Un héritage de 27 hectares de forêt, scindé en 105 parcelles minuscules, des terres agricoles en cours de remembrement et un propriétaire éloigné du monde rural ont confronté Jean Robin, un entrepreneur parisien, à une situation complexe. Sans connaissance du territoire ni d’expertise agricole, il a choisi la Safer Grand Est pour sécuriser la vente de son patrimoine en héritage.
« J’ai hérité il y a dix ans d’un terrain dispersé entre champs et forêts. Les parcelles de bois, souvent inférieures à quatre hectares, n’étaient pas exploitées », confie-t-il. « Sans guide local, je risquais de détruire la valeur de ces terres.
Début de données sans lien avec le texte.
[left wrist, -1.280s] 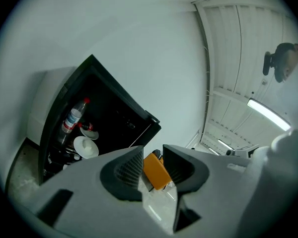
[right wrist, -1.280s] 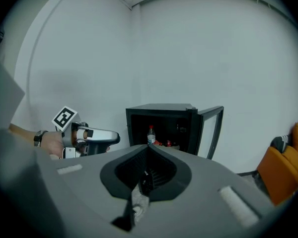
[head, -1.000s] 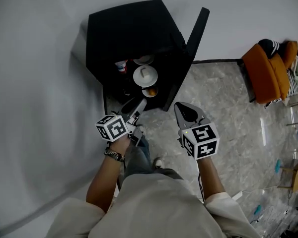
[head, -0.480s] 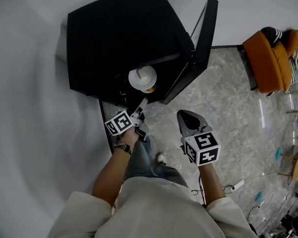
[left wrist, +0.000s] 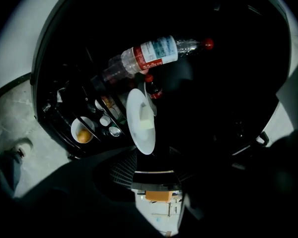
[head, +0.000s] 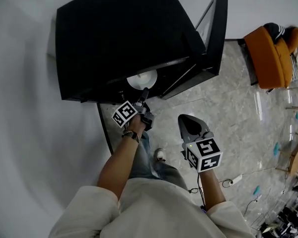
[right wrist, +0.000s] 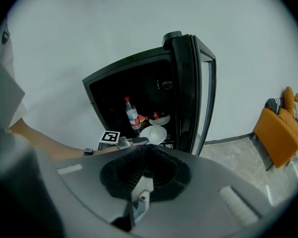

La Safer a transformé cette énigme en une solution légale et efficace, jusqu’à l’adhésion notariale. »
En quelques mois, le pôle forestier de la Safer Grand Est a réuni les 25 hectares agricoles auprès d’exploitants locaux, conformément à des critères de transparence. Pour les 27 hectares en forêt, l’organisation a restructuré les parcelles en 16 zones gérables, créant des surfaces équilibrées pour une exploitation durable.
« Les micro-parcelles isolées sont souvent le fruit de successions ou d’indivisions », souligne Joseph Alliotte, coordinateur forestier. « La Safer a identifié des acquéreurs qualifiés et organisé la réunion de ces fragments en un réseau plus solide. »
Philippe Collin, agriculteur à proximité, s’est également servi du service pour renforcer son patrimoine forestier. « Le système permet une transmission sécurisée et une gestion durable », explique-t-il. « C’est l’assurance que chaque parcelle retrouve sa place dans la filière locale. »
Cette opération illustre comment la Safer Grand Est, en tant qu’expert en foncière complexe, transforme des fragments en un équilibre durable. Son rôle n’est pas seulement technique : il sert à préserver les terres pour les générations futures, tout en évitant l’érosion du patrimoine rural.